On Wed, Jan 29, 2025 at 08:04:28AM +0100, Stefano Brivio wrote:
On Wed, 29 Jan 2025 12:29:27 +1100
David Gibson <david(a)gibson.dropbear.id.au> wrote:
On Tue, Jan 28, 2025 at 07:51:31AM +0100, Stefano
Brivio wrote:
On Tue, 28 Jan 2025 12:51:59 +1100
David Gibson <david(a)gibson.dropbear.id.au> wrote:
On Tue, Jan 28, 2025 at 12:15:32AM +0100, Stefano
Brivio wrote:
> A privileged helper to set/clear TCP_REPAIR on sockets on behalf of
> passt.
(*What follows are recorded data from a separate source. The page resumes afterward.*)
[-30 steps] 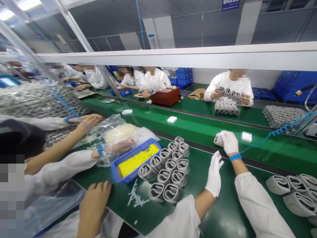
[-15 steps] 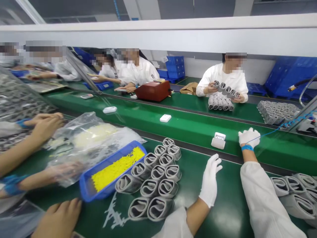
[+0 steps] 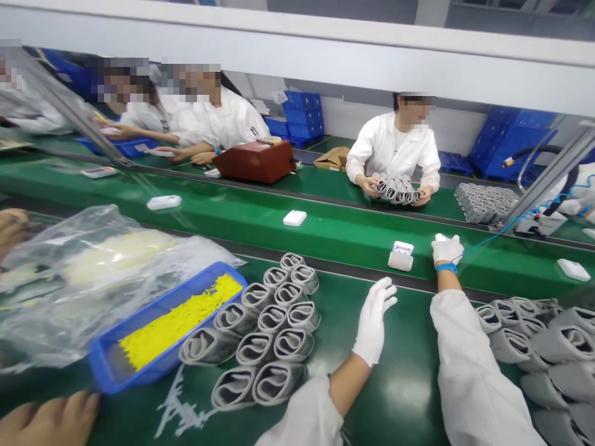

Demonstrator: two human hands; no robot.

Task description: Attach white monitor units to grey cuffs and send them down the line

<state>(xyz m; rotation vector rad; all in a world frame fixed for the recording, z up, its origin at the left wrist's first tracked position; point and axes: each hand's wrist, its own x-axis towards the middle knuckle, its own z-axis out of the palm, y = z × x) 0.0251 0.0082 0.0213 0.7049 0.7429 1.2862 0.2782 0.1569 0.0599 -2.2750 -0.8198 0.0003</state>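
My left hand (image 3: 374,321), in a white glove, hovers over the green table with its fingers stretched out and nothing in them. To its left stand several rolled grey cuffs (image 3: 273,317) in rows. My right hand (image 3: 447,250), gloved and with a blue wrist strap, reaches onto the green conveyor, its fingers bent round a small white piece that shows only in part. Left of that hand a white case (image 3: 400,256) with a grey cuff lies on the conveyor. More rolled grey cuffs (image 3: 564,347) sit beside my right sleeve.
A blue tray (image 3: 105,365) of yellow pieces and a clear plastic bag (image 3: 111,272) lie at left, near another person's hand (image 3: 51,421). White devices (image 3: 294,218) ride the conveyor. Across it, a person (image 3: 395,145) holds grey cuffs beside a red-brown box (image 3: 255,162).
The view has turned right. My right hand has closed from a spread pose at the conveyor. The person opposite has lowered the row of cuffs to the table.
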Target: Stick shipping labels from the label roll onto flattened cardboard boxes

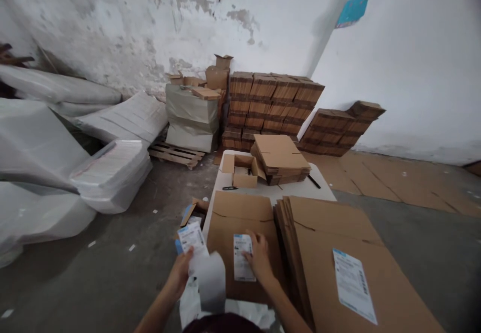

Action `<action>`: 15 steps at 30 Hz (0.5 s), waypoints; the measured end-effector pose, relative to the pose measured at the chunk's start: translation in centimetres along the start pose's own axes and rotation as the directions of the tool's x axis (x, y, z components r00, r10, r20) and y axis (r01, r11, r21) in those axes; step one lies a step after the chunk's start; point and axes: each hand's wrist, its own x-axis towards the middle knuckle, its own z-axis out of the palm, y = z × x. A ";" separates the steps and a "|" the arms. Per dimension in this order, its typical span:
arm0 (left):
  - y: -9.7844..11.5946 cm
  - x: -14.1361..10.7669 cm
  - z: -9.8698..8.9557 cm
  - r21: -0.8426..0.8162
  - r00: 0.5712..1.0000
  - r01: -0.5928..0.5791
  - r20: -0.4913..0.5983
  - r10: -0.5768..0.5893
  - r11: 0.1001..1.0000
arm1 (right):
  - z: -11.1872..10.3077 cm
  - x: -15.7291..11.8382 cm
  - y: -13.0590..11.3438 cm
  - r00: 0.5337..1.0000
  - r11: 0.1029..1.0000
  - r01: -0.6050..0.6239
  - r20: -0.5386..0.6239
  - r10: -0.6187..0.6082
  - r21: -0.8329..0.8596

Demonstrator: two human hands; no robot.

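Note:
My left hand [182, 268] is closed on a strip of printed labels [193, 239], whose pale backing [212, 280] curls down beside it. My right hand [260, 255] rests on a white label with a blue top [242, 268], fingers apart along its right side. That label lies on a flat, folded cardboard box [240, 213] in front of me. To the right, a stack of flat boxes [330, 218] carries a similar label [354, 284] on its top sheet.
On the white table [321, 175] stand an open small box [245, 170], a pile of cardboard [281, 155], a dark cutter [230, 188] and a black stick-like object [314, 182]. An open carton [195, 210] is at the left edge. Bundled cardboard [270, 100] and plastic-wrapped packs [116, 173] stand beyond.

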 end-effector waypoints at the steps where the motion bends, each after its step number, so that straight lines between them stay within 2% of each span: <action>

Not used yet.
>
> Signed-off-by: Stefano Brivio <sbrivio(a)redhat.com>
> ---
> Makefile | 10 +++--
> passt-repair.c | 111 +++++++++++++++++++++++++++++++++++++++++++++++++
> 2 files changed, 118 insertions(+), 3 deletions(-)
> create mode 100644 passt-repair.c
>
> diff --git a/Makefile b/Makefile
> index 1383875..1b71cb0 100644
> --- a/Makefile
> +++ b/Makefile
> @@ -42,7 +42,8 @@ PASST_SRCS = arch.c arp.c checksum.c conf.c dhcp.c dhcpv6.c flow.c
fwd.c \
> tcp.c tcp_buf.c tcp_splice.c tcp_vu.c udp.c udp_flow.c udp_vu.c util.c \
> vhost_user.c virtio.c vu_common.c
> QRAP_SRCS = qrap.c
> -SRCS = $(PASST_SRCS) $(QRAP_SRCS)
> +PASST_REPAIR_SRCS = passt-repair.c
> +SRCS = $(PASST_SRCS) $(QRAP_SRCS) $(PASST_REPAIR_SRCS)
>
> MANPAGES = passt.1 pasta.1 qrap.1
>
> @@ -72,9 +73,9 @@ mandir ?= $(datarootdir)/man
> man1dir ?= $(mandir)/man1
>
> ifeq ($(TARGET_ARCH),x86_64)
> -BIN := passt passt.avx2 pasta pasta.avx2 qrap
> +BIN := passt passt.avx2 pasta pasta.avx2 qrap passt-repair
> else
> -BIN := passt pasta qrap
> +BIN := passt pasta qrap passt-repair
> endif
>
> all: $(BIN) $(MANPAGES) docs
> @@ -101,6 +102,9 @@ pasta.avx2 pasta.1 pasta: pasta%: passt%
> qrap: $(QRAP_SRCS) passt.h
> $(CC) $(FLAGS) $(CFLAGS) $(CPPFLAGS) -DARCH=\"$(TARGET_ARCH)\"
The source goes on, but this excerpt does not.